Tatiana Bilbao

(Mexico, 1972)

After having co-founded the Laboratory for Research on Architecture and Urban Planning in Mexico City (LCM) in 1999, Tatiana Bilbao has been running a studio specialized in housing and sustainable architecture since 2004. Financed by the Mexican government to encourage access to home ownership for low-income families, the project is a response to the alarming shortage of housing in the Latin American country, which has one of the highest rates of population growth. The objective is to create a new type of affordable, qualitative, and sustainable housing that will gradually replace the rudimentary habitations and shantytowns.
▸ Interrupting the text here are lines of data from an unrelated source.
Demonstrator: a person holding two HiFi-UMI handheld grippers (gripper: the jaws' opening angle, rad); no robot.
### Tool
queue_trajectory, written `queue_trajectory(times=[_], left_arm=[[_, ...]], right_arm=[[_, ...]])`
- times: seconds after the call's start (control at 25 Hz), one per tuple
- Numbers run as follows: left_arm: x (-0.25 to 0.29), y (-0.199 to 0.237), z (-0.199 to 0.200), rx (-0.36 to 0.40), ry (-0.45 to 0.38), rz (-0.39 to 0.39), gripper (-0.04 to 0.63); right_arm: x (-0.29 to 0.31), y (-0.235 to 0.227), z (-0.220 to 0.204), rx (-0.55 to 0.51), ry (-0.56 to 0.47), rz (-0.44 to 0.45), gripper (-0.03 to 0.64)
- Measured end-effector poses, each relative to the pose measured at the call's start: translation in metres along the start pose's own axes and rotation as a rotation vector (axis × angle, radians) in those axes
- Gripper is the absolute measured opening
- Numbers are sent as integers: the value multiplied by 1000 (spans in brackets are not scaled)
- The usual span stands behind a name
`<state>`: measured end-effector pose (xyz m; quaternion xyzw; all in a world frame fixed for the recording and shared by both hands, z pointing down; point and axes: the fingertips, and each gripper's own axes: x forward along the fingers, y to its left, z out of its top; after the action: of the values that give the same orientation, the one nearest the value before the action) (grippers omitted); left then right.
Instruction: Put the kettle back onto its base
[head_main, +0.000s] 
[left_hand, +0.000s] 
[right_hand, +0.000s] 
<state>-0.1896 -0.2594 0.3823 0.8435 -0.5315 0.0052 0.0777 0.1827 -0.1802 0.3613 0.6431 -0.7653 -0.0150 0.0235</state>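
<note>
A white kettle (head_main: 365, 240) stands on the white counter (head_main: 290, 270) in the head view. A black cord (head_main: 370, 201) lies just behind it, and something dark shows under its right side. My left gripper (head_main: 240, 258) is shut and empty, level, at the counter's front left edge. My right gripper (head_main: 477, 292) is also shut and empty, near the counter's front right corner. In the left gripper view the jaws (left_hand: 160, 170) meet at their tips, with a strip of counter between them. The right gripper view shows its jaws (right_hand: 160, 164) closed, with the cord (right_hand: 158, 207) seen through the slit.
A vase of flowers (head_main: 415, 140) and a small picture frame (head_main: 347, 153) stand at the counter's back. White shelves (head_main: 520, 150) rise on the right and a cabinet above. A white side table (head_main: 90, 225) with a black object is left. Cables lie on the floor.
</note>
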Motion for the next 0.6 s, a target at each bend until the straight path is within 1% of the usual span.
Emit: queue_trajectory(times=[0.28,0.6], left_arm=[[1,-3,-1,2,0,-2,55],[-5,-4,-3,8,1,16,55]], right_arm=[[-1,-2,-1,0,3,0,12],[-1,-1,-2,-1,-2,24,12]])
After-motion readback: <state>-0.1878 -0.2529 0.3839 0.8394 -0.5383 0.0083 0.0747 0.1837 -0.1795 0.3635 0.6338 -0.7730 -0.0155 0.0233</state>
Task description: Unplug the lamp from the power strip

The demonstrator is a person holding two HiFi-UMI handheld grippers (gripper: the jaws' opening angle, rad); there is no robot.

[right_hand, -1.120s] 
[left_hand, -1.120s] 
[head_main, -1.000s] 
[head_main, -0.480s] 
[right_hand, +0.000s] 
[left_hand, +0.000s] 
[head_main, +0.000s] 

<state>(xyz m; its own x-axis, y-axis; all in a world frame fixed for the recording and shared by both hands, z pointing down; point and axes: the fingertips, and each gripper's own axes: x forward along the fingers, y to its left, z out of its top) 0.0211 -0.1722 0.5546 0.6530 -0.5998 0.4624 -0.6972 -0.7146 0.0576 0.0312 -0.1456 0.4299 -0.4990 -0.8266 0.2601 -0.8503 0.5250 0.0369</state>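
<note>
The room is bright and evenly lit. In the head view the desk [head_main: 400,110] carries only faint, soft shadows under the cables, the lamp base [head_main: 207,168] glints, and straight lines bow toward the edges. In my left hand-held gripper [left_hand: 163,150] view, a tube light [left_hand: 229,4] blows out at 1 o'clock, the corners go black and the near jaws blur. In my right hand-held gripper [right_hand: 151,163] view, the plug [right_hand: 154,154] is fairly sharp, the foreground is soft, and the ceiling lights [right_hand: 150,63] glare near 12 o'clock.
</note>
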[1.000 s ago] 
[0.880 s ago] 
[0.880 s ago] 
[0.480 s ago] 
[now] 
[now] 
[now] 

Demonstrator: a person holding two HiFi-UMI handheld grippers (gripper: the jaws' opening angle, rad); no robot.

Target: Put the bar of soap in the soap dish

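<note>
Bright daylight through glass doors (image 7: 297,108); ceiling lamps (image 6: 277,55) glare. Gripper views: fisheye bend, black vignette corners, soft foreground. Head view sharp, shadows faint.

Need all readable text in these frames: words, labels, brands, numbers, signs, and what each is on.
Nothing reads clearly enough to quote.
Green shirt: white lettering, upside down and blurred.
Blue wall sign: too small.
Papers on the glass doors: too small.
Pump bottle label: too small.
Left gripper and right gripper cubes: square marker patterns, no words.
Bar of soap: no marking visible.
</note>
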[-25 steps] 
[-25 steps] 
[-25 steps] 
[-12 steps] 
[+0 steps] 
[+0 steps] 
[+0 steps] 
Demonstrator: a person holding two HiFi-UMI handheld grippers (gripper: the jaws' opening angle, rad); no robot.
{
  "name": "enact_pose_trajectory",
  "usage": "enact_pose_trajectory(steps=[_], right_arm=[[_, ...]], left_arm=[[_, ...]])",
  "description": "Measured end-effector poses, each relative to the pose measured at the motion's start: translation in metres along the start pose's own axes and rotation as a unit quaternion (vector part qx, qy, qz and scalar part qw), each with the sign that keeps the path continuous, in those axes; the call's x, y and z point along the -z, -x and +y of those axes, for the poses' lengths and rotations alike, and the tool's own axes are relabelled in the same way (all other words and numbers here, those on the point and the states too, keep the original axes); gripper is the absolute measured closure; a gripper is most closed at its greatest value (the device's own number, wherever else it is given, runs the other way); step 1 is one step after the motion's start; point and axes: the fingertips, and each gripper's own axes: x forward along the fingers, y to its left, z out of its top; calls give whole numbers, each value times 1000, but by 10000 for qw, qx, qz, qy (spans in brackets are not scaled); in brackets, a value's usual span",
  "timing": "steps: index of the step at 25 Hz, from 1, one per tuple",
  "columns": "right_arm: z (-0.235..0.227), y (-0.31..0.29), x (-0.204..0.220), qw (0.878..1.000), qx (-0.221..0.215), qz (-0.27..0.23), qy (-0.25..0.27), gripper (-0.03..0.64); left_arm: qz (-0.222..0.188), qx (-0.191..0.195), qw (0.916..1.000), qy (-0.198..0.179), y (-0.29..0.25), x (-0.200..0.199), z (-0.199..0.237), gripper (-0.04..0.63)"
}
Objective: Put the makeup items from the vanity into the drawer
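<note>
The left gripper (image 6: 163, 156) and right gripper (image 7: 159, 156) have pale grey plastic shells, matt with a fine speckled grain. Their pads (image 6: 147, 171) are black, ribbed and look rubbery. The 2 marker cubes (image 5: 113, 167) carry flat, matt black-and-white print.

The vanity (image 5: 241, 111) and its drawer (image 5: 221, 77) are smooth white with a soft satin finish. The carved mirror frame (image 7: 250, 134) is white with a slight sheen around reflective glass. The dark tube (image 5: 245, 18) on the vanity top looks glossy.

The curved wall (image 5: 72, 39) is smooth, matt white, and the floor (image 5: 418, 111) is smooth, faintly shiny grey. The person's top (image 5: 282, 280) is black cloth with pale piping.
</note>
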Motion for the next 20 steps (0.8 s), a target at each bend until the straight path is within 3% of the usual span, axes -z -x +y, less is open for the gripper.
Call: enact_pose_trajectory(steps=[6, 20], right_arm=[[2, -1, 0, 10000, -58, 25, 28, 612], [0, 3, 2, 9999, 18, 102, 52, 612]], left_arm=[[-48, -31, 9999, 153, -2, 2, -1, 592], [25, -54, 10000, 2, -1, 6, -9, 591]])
For most of the two thousand potential buyers interviewed by Bilbao, the stated desire is to build a home resembling “a finished house,” without a flat roof, a sign of precariousness in Mexico. The result is a dual-sloping roof structure that is customizable according to the number of residents and the cultural specifications created by the different climatic conditions, which vary from one end of the country to the other. Starting with a fixed concrete core, each habitant, according to their needs and budget, can organize modules made of wooden pallets, light weight and inexpensive, which can be aligned as closed walls, or open as screens barriers (claustras). There are multiple advantages to this modular system: cost, adaptability, step-by-step development, customization for each home and a living space of over 43 square meters officially guaranteed by the government.